Where \(\delta_t = r_t + \gamma V(s_{t+1}) - V(s_t)\) is the TD error.

Implementation Components

PPO Buffer

Stores experience for training:

class PPOBuffer:
    def __init__(self, gamma=0.99, lam=0.95):
        self.gamma = gamma  # Discount factor
        self.lam = lam      # GAE lambda

        self.states = []
        self.actions = []
        self.rewards = []
        self.values = []
        self.log_probs = []

    def compute_advantages(self, last_value=0):
        """Compute GAE advantages."""
        rewards = np.array(self.rewards)
        values = np.array(self.values)

        advantages = np.zeros(len(rewards))
        last_gae = 0

        for t in reversed(range(len(rewards))):
            if t == len(rewards) - 1:
                next_value = last_value
            else:
                next_value = values[t + 1]

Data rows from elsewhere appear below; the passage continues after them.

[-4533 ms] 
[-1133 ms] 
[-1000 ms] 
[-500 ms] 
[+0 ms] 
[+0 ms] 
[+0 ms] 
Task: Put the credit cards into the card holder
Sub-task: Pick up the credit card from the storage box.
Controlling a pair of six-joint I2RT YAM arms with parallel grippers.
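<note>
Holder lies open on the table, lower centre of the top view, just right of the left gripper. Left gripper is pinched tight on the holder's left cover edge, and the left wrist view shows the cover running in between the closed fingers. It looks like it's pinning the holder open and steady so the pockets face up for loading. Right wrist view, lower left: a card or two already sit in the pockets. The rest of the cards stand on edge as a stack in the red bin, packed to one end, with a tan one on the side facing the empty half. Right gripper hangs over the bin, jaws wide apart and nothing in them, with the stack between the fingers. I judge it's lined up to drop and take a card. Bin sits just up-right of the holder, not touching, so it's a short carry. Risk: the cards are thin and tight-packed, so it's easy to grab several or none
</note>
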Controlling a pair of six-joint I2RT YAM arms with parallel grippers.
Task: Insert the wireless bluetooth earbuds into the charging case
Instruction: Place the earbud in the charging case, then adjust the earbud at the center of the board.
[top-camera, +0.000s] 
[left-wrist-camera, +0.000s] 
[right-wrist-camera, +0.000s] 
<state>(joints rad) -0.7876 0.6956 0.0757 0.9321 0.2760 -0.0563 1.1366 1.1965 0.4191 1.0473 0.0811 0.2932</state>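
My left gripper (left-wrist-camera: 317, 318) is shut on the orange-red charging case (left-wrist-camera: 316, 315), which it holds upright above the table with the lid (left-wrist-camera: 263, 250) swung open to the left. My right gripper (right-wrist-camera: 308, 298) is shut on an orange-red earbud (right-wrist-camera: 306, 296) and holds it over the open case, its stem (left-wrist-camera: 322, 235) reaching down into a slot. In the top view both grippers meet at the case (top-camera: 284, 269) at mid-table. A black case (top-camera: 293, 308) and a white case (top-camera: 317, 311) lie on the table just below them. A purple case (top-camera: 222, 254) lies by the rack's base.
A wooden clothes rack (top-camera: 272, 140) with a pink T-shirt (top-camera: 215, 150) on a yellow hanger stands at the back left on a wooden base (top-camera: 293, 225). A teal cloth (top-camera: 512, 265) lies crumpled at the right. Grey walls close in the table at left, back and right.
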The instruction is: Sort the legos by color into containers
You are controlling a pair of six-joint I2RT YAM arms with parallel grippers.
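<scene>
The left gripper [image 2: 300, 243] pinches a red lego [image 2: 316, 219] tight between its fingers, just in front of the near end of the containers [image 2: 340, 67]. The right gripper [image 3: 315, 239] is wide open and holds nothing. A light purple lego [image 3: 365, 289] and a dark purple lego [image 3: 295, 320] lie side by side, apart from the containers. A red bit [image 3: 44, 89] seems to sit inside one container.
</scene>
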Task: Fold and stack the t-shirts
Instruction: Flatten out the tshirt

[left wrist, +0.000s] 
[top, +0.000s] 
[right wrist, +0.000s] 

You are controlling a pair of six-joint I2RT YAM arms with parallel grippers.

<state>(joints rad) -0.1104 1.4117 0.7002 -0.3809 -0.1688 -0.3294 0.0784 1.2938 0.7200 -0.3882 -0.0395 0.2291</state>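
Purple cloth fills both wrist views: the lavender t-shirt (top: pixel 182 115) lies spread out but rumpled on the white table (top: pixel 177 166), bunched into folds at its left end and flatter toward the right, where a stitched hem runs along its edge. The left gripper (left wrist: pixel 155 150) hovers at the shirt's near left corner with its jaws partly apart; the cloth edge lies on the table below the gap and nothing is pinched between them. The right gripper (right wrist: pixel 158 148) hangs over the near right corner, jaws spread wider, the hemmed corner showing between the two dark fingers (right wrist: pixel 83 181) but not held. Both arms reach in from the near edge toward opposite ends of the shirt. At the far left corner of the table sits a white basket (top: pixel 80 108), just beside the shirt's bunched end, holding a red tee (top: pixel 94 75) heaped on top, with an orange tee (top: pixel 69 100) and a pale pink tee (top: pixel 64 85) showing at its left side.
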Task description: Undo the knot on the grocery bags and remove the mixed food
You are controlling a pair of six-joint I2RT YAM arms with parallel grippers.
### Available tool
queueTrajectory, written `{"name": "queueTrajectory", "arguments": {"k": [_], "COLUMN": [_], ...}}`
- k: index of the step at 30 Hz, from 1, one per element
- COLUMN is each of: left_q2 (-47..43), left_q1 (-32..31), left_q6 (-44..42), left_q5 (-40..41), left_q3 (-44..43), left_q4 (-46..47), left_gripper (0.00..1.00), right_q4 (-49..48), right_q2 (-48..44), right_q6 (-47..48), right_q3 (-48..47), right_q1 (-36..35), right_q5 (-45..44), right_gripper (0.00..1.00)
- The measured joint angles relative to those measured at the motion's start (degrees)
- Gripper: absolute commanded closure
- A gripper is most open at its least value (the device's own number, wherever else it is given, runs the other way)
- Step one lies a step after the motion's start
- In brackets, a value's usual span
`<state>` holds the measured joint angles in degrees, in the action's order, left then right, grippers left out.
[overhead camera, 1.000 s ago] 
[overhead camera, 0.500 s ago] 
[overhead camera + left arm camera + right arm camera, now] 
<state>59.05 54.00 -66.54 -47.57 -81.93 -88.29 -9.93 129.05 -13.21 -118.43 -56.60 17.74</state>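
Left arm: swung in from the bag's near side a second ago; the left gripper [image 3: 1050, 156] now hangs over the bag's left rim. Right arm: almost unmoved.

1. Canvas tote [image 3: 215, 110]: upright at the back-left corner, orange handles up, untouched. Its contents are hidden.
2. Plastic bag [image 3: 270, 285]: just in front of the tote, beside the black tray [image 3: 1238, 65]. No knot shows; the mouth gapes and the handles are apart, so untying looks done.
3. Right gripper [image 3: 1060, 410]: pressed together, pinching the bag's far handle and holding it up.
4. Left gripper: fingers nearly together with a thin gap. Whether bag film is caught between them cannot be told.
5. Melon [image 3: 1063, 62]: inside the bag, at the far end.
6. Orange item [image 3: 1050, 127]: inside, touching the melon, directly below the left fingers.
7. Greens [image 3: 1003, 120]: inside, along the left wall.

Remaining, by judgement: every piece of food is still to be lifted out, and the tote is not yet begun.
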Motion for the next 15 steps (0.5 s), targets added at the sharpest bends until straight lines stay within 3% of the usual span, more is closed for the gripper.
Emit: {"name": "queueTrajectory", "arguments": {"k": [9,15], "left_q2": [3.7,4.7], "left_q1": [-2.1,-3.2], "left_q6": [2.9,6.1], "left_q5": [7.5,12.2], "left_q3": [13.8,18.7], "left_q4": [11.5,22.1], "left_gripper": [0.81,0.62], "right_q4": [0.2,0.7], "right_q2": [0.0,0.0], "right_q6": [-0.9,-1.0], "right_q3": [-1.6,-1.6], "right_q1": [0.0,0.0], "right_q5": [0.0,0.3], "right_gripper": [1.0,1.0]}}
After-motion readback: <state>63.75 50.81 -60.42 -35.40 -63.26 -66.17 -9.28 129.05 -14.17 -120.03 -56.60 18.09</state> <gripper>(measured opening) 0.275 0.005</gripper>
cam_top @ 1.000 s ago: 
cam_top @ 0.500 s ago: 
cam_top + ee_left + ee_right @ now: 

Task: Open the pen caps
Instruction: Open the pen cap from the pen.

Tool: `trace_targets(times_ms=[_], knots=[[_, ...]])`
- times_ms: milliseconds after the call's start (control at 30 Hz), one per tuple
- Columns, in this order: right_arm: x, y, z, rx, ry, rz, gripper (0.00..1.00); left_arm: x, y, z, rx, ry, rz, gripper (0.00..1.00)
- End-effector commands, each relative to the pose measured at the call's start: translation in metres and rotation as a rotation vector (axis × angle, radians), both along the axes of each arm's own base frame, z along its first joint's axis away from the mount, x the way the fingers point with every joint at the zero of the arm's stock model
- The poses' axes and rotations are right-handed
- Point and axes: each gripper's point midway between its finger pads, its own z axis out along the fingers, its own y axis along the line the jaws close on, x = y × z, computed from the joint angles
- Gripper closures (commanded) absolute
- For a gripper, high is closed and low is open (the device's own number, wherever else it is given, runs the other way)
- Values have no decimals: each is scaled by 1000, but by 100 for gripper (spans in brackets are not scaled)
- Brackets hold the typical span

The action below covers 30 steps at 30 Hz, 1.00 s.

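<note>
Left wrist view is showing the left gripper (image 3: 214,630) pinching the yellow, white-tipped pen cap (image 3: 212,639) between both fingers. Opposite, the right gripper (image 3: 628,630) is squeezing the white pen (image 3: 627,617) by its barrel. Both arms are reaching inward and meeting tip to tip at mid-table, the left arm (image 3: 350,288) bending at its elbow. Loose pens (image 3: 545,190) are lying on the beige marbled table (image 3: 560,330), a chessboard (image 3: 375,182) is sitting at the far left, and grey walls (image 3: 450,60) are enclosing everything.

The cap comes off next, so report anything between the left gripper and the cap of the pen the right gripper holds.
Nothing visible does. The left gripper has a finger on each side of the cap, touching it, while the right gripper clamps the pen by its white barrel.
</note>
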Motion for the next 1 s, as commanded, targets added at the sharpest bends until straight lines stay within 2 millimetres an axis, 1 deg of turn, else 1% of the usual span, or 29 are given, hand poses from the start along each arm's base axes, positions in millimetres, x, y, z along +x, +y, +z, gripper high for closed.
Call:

            delta = rewards[t] + self.gamma * next_value - values[t]
            advantages[t] = last_gae = delta + self.gamma * self.lam * last_gae

        returns = advantages + values
        return advantages, returns

PPO Loss

def ppo_loss(new_log_probs, old_log_probs, advantages, clip_ratio=0.2):
    """PPO clipped surrogate loss."""
    # Probability ratio
    ratio = np.exp(new_log_probs - old_log_probs)

    # Clipped ratio
    clipped_ratio = np.clip(ratio, 1 - clip_ratio, 1 + clip_ratio)

    # Take minimum (pessimistic bound)
    loss = -np.mean(np.minimum(
        ratio * advantages,
        clipped_ratio * advantages
    ))

    return loss

Value Loss

Train a value function alongside the policy:

def value_loss(predicted_values, returns):
    """Simple MSE value loss."""
    return 0.5 * np.mean((predicted_values - returns) ** 2)

The RLHF Training Loop

for iteration in range(num_iterations):
    # 1. Collect experience
    buffer = PPOBuffer()

    for prompt in sample_prompts():
        # Generate response from policy
        response = policy.generate(prompt)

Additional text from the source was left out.